Seratus Hari Prabowo: Ketika Sejarah Bercanda Terlalu Jauh
Seratus hari pertama kepemimpinan Prabowo Subianto—mantan menantu diktator Soeharto—telah menegaskan satu hal:
Bangsa ini, alih-alih belajar dari sejarah, justru memilih mengulangnya dalam bentuk yang lebih vulgar.
Sejak pelantikannya pada 20 Oktober lalu, Amnesty International mencatat sedikitnya 17 kasus pembunuhan di luar hukum oleh aparat keamanan. Sementara itu, Komisi untuk Orang Hilang dan Korban Tindak Kekerasan (KontraS) mengungkap adanya 136 kasus penyiksaan dalam berbagai bentuk. Angka-angka ini bukan statistik semata, tetapi penanda bahwa represi kini kembali dinormalisasi, bahkan dilembagakan, di bawah kedok "penegakan ketertiban".
Beberapa waktu lalu, saya tak sengaja bertemu dengan seorang mantan diplomat Prancis berinisial HF, yang pernah bertugas di Timor Timur saat negeri itu bergulat menuju kemerdekaan pasca-pendudukan brutal Indonesia. Dengan nada heran sekaligus getir, ia bertanya, “Bagaimana mungkin di Indonesia, seorang mantan penjahat perang bukannya diadili, tetapi malah dipilih menjadi presiden?”
Pertanyaan itu menyayat, karena jawabannya tidak mudah. Maka saya hanya bisa membalas dengan pertanyaan lain: "Menurut Anda, apa yang akan terjadi pada suatu negara jika dipimpin oleh seorang penjahat perang?" Setelah itu, kami berdua diam. Tak perlu ada kata-kata. Kenyataan sudah cukup bising.
Hans Jonas, filsuf Jerman, pernah menyatakan, “In dubio, pro malo”—jika ragu, bersiaplah untuk yang terburuk. Dalam konteks Indonesia hari ini, keraguan sudah tak relevan. Kita tahu siapa pemimpinnya. Kita tahu rekam jejaknya. Maka yang tersisa hanyalah kesiapan menghadapi konsekuensinya: represi yang dilegalkan, kekerasan yang dinormalisasi, dan keadilan yang dikubur dalam retorika nasionalisme sempit.

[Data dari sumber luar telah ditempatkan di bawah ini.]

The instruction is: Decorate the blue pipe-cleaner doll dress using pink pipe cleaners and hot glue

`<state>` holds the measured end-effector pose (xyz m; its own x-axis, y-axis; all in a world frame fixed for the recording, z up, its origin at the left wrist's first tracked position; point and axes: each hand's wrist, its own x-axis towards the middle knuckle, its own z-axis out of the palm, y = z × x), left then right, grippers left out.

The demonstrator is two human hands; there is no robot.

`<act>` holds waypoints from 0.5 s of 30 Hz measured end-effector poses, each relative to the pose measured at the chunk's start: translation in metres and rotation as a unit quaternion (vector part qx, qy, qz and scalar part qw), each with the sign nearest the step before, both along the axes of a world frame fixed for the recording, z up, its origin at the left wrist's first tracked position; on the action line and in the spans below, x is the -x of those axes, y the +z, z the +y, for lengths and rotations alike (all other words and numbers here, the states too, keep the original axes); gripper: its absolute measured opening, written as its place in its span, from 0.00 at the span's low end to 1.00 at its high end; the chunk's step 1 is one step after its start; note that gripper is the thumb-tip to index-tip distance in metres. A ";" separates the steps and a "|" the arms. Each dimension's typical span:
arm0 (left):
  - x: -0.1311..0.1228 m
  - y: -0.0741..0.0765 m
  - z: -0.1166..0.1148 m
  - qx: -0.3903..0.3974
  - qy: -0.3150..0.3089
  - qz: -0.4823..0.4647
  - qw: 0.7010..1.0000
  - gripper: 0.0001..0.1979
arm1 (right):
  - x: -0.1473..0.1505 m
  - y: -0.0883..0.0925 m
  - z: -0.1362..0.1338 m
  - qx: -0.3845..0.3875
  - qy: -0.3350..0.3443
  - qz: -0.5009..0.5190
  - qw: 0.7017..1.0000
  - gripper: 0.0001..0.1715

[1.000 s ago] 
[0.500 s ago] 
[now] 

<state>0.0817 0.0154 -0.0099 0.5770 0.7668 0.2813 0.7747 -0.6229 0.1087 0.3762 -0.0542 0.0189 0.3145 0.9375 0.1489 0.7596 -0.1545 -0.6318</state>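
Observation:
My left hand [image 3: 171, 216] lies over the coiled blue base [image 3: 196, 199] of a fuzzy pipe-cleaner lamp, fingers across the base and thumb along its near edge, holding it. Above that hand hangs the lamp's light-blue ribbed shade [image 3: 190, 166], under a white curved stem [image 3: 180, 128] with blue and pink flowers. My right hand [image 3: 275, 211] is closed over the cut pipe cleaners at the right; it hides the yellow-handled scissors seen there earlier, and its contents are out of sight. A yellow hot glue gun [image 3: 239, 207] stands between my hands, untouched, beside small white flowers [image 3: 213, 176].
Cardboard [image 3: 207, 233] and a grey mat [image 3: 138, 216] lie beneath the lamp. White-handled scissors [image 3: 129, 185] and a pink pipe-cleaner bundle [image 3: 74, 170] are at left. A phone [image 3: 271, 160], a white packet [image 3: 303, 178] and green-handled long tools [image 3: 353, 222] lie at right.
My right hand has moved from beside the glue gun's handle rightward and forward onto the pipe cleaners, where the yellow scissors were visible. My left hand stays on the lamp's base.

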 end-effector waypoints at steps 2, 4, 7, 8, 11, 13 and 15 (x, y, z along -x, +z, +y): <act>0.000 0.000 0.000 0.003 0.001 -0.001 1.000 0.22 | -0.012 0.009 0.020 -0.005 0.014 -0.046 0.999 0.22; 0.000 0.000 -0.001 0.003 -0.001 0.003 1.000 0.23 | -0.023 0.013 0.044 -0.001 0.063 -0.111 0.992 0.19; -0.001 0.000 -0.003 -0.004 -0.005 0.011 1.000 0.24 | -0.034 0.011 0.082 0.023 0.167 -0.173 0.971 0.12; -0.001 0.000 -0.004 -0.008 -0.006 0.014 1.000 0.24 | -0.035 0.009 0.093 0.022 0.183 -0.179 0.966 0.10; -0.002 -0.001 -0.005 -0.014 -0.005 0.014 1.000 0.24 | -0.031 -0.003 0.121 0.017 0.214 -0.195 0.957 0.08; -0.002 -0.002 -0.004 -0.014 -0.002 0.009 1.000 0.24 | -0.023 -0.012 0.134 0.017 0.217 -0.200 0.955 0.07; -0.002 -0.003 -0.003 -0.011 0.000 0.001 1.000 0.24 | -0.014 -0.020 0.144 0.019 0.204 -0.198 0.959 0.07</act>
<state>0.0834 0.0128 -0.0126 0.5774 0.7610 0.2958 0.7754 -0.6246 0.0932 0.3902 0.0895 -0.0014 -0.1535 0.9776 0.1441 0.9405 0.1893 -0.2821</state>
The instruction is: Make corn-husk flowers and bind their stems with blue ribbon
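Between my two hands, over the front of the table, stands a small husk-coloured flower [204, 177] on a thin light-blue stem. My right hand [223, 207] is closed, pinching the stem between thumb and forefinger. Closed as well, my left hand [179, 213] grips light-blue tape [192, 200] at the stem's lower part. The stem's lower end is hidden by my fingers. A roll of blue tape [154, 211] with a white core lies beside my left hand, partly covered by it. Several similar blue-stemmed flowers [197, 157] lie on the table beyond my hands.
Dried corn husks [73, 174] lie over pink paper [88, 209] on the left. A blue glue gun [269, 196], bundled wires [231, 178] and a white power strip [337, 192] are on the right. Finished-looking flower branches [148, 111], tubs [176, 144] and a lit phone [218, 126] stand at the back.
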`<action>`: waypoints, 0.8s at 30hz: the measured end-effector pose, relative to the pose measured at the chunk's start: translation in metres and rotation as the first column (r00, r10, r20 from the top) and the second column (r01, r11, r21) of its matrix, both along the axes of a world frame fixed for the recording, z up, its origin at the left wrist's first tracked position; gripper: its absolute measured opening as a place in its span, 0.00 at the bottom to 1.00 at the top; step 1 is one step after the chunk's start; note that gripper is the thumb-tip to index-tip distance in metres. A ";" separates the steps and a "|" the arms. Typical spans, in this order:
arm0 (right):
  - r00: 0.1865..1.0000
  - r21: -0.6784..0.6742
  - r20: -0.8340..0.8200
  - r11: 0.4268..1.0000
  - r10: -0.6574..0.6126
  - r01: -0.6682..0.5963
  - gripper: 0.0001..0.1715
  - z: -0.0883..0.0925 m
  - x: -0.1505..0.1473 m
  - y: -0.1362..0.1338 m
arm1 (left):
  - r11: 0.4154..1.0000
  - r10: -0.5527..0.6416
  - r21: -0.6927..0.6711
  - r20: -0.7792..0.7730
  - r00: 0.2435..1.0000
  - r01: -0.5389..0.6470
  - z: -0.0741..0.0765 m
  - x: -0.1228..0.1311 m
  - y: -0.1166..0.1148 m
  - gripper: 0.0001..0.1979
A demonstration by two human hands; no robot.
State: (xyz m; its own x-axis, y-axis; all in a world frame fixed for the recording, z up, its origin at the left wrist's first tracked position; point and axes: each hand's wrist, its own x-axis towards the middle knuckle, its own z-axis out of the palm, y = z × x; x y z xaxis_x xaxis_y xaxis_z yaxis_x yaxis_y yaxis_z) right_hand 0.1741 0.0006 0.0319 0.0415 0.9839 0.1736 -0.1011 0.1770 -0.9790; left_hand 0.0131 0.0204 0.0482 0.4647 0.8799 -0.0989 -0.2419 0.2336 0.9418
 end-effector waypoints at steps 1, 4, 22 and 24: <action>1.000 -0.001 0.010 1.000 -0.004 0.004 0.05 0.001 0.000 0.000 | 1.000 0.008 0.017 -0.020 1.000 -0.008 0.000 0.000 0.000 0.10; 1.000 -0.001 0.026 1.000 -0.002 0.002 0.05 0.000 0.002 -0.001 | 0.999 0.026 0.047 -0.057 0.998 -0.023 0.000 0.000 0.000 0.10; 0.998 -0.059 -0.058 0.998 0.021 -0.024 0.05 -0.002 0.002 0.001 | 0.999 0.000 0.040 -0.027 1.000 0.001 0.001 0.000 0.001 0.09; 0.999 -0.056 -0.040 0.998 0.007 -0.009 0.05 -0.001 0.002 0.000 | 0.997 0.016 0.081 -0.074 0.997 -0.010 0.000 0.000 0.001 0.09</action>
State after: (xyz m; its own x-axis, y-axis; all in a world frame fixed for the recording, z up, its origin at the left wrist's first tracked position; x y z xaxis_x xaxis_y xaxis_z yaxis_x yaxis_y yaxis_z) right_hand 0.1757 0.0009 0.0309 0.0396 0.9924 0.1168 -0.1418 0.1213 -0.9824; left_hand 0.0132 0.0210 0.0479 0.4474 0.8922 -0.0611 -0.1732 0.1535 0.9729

Prabowo bukan sekadar jenderal tua yang kembali dari masa lalu. Ia adalah simbol dari kegagalan transisi demokrasi Indonesia, kegagalan untuk menuntaskan akuntabilitas atas pelanggaran HAM berat. Dari penculikan aktivis pada 1998, operasi militer brutal di Papua dan Timor Timur, hingga keterlibatannya dalam skenario kelam Orde Baru, Prabowo adalah personifikasi impunitas yang diberi legitimasi elektoral.
Mereka yang mendukungnya akan berkata: “Itu masa lalu. Yang penting sekarang adalah masa depan.” Tetapi bagaimana mungkin membangun masa depan di atas fondasi pelupa dan pengabaian terhadap kejahatan? Demokrasi tanpa ingatan adalah demokrasi yang siap melayani tirani. Dalam sistem seperti ini, kejahatan bukan hanya dimaafkan—ia dihormati.
Dan hari ini, kita menyaksikan sendiri konsekuensinya. Ruang sipil menyempit. Kritik dianggap ancaman. Hukum dikendalikan oleh kekuasaan, bukan sebaliknya. Prabowo tidak mengkhianati demokrasi; ia hanyalah produk dari demokrasi yang dibiarkan membusuk dari dalam.
Seratus hari hanyalah awal. Bila rakyat tidak waspada, maka seribu hari ke depan mungkin hanya akan menjadi parade luka lama yang kembali dibuka, ditertawakan, lalu dibungkam.